L’intérêt d’une approche de cette sorte a, bien entendu, été perçu de longue date par la profession historienne. Pour autant, les tentatives menées en vue de restituer, dans le détail, l’évolution de la préfecture du prétoire tardo-antique, ainsi que les séquences chronologiques de ses titulaires, n’ont-elles toujours abouti qu’à des résultats perfectibles. La reconstitution des carrières préfectorales proposée par Otto Seeck dans ses Regesten (O. Seeck, Regesten der Kaiser und Päpste für die Jahre 311 bis 476 n. Chr., Stuttgart, 1919), si elle a eu le mérite, en son temps, d’empoigner les questions de chronologie à bras le corps, pose ainsi de gros problèmes, tant de fond que de cohérence. Des problèmes qui, par extension et de manière systématique, affectent les (nombreux) travaux postérieurs adossés aux propositions de Seeck (Cf. inter alios J.-R. Palanque, Essai sur la préfecture du prétoire du Bas-Empire, Paris, 193). À ce jour, l’approche la plus heureuse – sans être parfaite, tant s’en faut ! – des questions de chronologie et de carrières préfectorales reste certainement celle d’Arnold Hugh Martin Jones, dans un article (A. H. M. Jones, « Collegiate Prefectures », Journal of Roman Studies 54, 1964, p. 78-89) dont les acquis ont ensuite été réinvestis (et en quelque sorte « fossilisés ») dans la PLRE. C’est assurément ce qui explique qu’à l’heure actuelle les propositions de Jones restent canoniques et ce, alors même qu’elles ont plus de cinquante ans désormais, et qu’une abondance de découvertes récentes, épigraphiques en particulier, inciterait à les réviser en profondeur. C’est là très précisément – on l’aura compris – la tâche que s’assignent les promoteurs de la présente opération !

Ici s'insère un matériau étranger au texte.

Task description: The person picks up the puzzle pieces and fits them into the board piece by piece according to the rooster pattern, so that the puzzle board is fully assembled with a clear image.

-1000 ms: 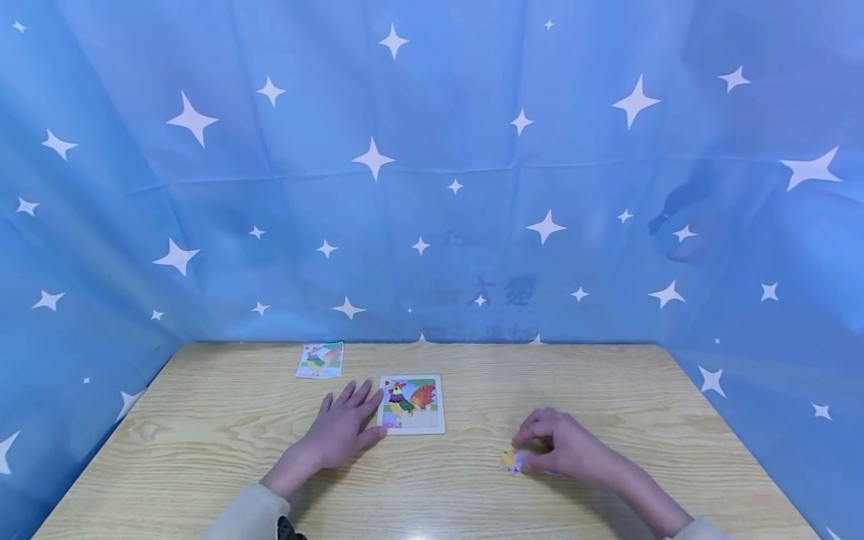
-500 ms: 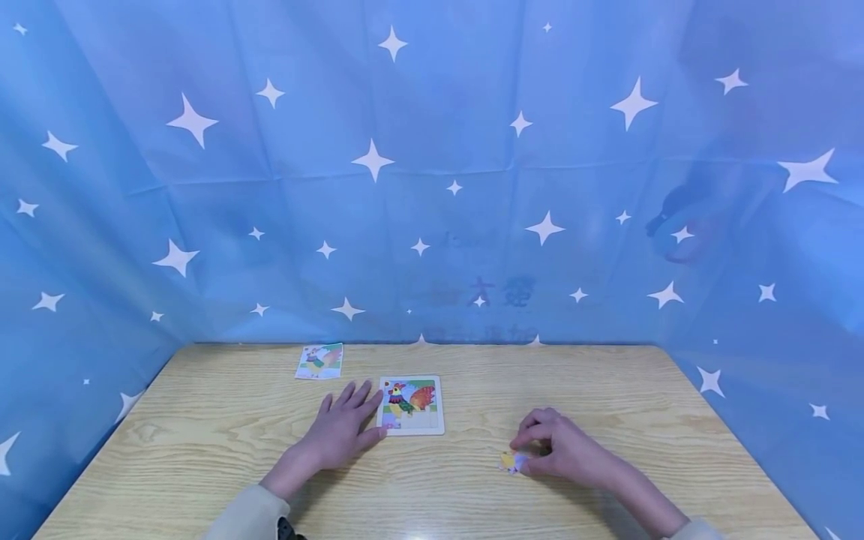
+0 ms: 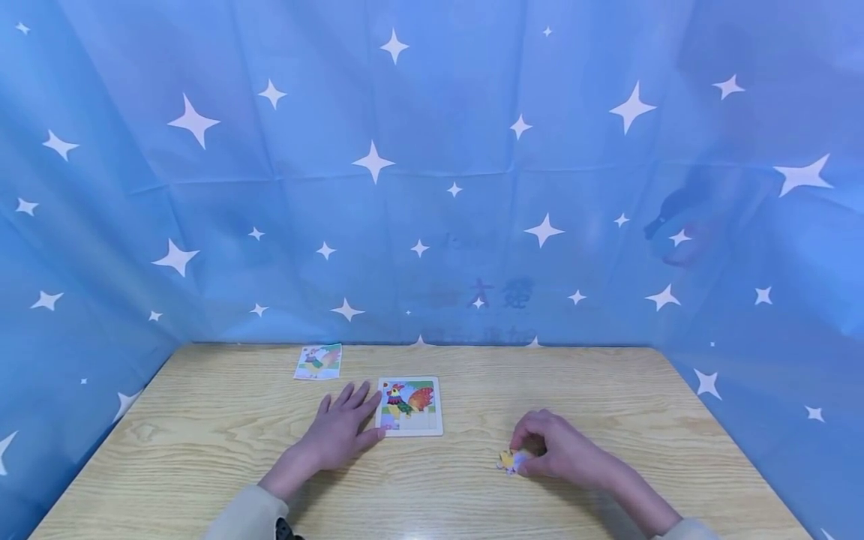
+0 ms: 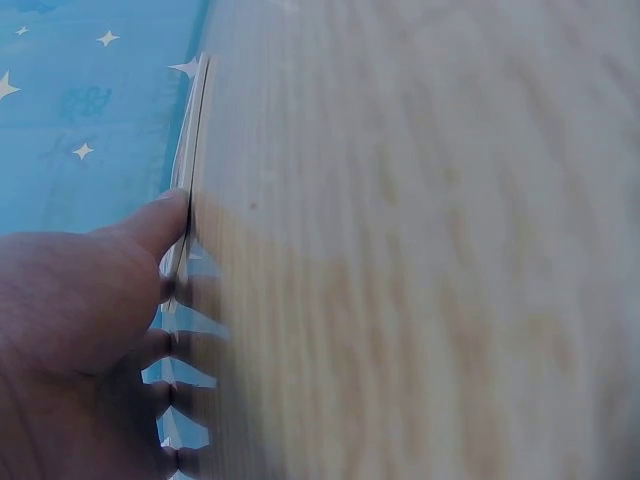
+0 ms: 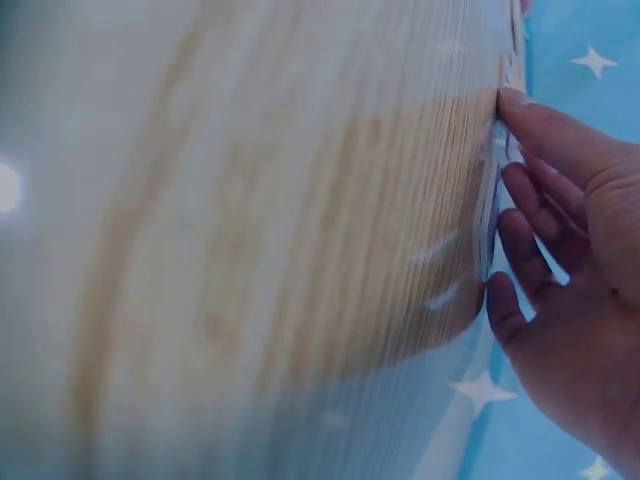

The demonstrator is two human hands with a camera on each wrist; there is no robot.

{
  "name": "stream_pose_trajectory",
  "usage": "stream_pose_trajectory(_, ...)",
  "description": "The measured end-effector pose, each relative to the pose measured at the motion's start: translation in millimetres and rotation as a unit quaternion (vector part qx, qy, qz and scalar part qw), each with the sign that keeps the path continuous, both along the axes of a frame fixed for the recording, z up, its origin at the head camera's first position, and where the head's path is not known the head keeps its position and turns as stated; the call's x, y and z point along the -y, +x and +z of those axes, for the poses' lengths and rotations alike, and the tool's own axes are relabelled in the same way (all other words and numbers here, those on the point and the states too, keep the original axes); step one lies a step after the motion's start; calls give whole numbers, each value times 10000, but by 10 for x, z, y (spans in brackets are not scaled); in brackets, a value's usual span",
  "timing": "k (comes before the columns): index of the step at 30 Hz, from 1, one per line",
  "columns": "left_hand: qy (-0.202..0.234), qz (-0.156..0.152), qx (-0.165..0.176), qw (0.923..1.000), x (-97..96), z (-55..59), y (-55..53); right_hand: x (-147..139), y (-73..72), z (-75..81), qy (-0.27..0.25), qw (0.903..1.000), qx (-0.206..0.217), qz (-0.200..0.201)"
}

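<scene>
A square puzzle board (image 3: 408,406) with a rooster picture lies mid-table; its lower right part shows bare backing. My left hand (image 3: 337,431) rests flat beside it with fingers spread, the thumb and fingertips touching its left edge. Further right, my right hand (image 3: 563,452) pinches at small yellow and lilac puzzle pieces (image 3: 508,460) on the tabletop, thumb on the near side and curled fingers on the far side. How many pieces lie there is hard to tell. In the right wrist view the thumb (image 5: 560,135) and fingers meet the table around thin flat pieces.
A paper picture card (image 3: 319,361) with the same rooster lies at the back left of the wooden table (image 3: 270,405). Behind the table's back edge hangs a blue curtain (image 3: 432,112) with white stars; it continues along both sides.
My right hand shifts very slightly left with the puzzle pieces, and its fingers draw in a little around them. The left hand and the puzzle board stay in place.
</scene>
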State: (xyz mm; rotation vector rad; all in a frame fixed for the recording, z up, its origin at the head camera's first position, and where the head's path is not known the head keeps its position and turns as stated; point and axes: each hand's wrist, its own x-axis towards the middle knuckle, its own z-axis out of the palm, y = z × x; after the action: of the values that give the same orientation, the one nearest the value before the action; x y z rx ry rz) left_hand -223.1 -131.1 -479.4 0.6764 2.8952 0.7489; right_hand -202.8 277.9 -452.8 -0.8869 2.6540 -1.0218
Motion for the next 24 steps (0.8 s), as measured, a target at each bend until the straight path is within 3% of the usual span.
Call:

Dans cette perspective, on entreprendra tout d’abord une révision de la Zeitfolge d’O. Seeck (O. Seeck, « Die Zeitfolge der Gesetze Constantins », Zeitschrift der Savigny Stiftung für Rechtsgeschichte. Romanistische Abteilung 10, 1889, p. 1-44 et 177-251), dans le but d’aboutir à une nouvelle séquence chronologique, substantiellement mise à jour, de la législation constantinienne. Les résultats de cette première étape seront présentés sous la forme d’une base de données en ligne. À moyen terme (voire long terme, au-delà du présent quinquennal), une approche de ce type (mais d’ampleur largement supérieure !) sera appliquée aux Regesten du même Seeck.